TASK OBJECTIVE: I'd like the listing below copied exactly, with the images left out.

INFORMATION SUPPLIED:

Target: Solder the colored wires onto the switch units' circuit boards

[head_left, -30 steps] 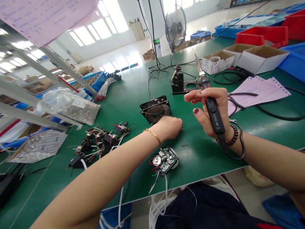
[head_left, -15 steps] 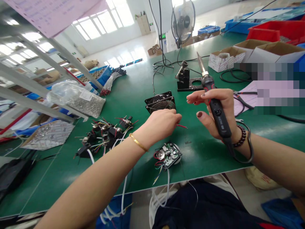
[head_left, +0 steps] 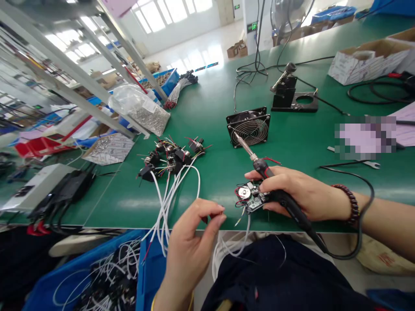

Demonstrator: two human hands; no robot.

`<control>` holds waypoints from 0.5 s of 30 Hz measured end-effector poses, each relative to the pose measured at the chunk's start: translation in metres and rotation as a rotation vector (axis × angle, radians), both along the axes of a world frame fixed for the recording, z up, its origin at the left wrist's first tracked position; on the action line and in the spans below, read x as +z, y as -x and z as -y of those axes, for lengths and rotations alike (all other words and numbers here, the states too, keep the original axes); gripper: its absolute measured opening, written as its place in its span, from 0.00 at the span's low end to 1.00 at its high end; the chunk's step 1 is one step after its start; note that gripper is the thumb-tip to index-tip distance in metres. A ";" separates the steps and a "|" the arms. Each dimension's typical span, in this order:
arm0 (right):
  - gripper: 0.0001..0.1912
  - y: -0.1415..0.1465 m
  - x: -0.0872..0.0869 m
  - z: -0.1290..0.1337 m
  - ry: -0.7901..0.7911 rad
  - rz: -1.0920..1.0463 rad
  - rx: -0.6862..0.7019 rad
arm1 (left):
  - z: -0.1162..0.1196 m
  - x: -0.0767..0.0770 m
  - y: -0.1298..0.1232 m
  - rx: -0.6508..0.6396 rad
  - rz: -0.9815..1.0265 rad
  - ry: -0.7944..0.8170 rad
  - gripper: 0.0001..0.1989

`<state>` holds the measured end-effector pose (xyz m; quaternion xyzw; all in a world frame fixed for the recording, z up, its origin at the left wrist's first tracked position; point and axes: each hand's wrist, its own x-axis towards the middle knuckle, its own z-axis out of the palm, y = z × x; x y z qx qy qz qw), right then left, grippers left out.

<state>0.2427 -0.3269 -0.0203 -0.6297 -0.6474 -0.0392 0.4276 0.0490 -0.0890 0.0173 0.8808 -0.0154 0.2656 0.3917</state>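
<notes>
My right hand [head_left: 301, 190] is shut on a black soldering iron [head_left: 246, 149] and rests on a small green circuit board [head_left: 251, 196]. The iron's metal tip points up and left toward a black fan with a wire guard [head_left: 248, 127], and its tip is apart from the board. My left hand [head_left: 194, 233] pinches a short red wire [head_left: 218, 212] near the table's front edge; most of the wire is hidden by the fingers. White wires [head_left: 165, 207] run from a cluster of wired black switches [head_left: 170, 160] past my left hand.
A soldering iron stand [head_left: 287, 97] sits behind the fan. A blue bin [head_left: 106, 276] full of white wires lies below the front edge. A bag of screws [head_left: 145, 114], a cardboard box [head_left: 366, 65] and a small wrench [head_left: 371, 164] lie on the green mat.
The view has swung left and down. My left hand has moved toward the table's front edge, and my right hand has lowered the iron to the circuit board.
</notes>
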 end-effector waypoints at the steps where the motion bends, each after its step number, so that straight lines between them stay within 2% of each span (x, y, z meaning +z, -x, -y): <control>1: 0.17 0.001 -0.001 -0.001 -0.006 0.001 -0.012 | 0.007 -0.009 0.008 0.024 0.004 0.049 0.11; 5: 0.18 0.007 -0.001 -0.002 -0.033 0.012 -0.050 | 0.030 -0.031 0.021 0.097 0.051 0.186 0.11; 12: 0.18 0.009 -0.003 -0.004 -0.046 0.001 -0.061 | 0.037 -0.038 0.005 0.159 0.135 0.211 0.09; 15: 0.18 0.009 -0.003 -0.004 -0.043 0.004 -0.070 | 0.035 -0.041 0.008 0.119 0.182 0.100 0.10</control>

RESPONSE AREA:
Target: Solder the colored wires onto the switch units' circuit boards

[head_left, -30 steps] 
[head_left, -15 steps] 
[head_left, +0 steps] 

Demonstrator: two human hands; no robot.

`<control>` holds waypoints from 0.5 s of 30 Hz measured end-effector poses, each relative to the pose measured at the chunk's start: translation in metres and rotation as a rotation vector (axis × angle, radians), both along the axes of a world frame fixed for the recording, z up, its origin at the left wrist's first tracked position; on the action line and in the spans below, read x as +z, y as -x and z as -y of those axes, for lengths and rotations alike (all other words and numbers here, the states too, keep the original axes); gripper: its absolute measured opening, written as its place in its span, from 0.00 at the span's low end to 1.00 at its high end; the chunk's step 1 is one step after its start; note that gripper is the thumb-tip to index-tip distance in metres. A ";" separates the steps and a "|" the arms. Each dimension's typical span, in this order:
arm0 (right):
  - gripper: 0.0001..0.1912
  - y: -0.1415..0.1465 m
  - x: -0.0872..0.0869 m
  - z: -0.1290..0.1337 m
  - ry: -0.7901..0.7911 rad
  - rz: -1.0920..1.0463 rad
  - rx: -0.6862..0.7019 rad
arm1 (left):
  - z: -0.1162..0.1196 m
  - x: -0.0767..0.0770 m
  - y: -0.1298..0.1232 m
  - rx: -0.6508..0.6396 rad
  - rz: -0.9815..1.0265 rad
  - ry: -0.7944..0.8170 rad
  - gripper: 0.0001..0.1989

`<state>` holds the measured end-effector pose (xyz m; quaternion xyzw; all in a world frame fixed for the recording, z up, its origin at the left wrist's first tracked position; point and axes: each hand's wrist, its own x-axis towards the middle knuckle, its own z-axis out of the palm, y = z × x; x y z qx qy qz qw), right then left, grippers left out.

<state>0.2427 -0.3269 -0.0203 -0.6297 -0.6474 -0.0392 0.4276 0.0490 -0.0890 0.0173 0.8808 -0.0154 0.2656 0.3917</state>
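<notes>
My right hand [head_left: 301, 190] is shut on a black soldering iron [head_left: 246, 149] and rests on a small green circuit board [head_left: 251, 196]. The iron's metal tip points up and left toward a black fan with a wire guard [head_left: 248, 127], and its tip is apart from the board. My left hand [head_left: 194, 233] pinches a short red wire [head_left: 218, 212] near the table's front edge; most of the wire is hidden by the fingers. White wires [head_left: 165, 207] run from a cluster of wired black switches [head_left: 170, 160] past my left hand.
A soldering iron stand [head_left: 287, 97] sits behind the fan. A blue bin [head_left: 106, 276] full of white wires lies below the front edge. A bag of screws [head_left: 145, 114], a cardboard box [head_left: 366, 65] and a small wrench [head_left: 371, 164] lie on the green mat.
The view has swung left and down. My left hand has moved toward the table's front edge, and my right hand has lowered the iron to the circuit board.
</notes>
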 end-effector waypoints at the steps where the motion bends, each after its step number, so that straight lines between them stay within 2% of each span (x, y, z meaning +z, -x, -y): <control>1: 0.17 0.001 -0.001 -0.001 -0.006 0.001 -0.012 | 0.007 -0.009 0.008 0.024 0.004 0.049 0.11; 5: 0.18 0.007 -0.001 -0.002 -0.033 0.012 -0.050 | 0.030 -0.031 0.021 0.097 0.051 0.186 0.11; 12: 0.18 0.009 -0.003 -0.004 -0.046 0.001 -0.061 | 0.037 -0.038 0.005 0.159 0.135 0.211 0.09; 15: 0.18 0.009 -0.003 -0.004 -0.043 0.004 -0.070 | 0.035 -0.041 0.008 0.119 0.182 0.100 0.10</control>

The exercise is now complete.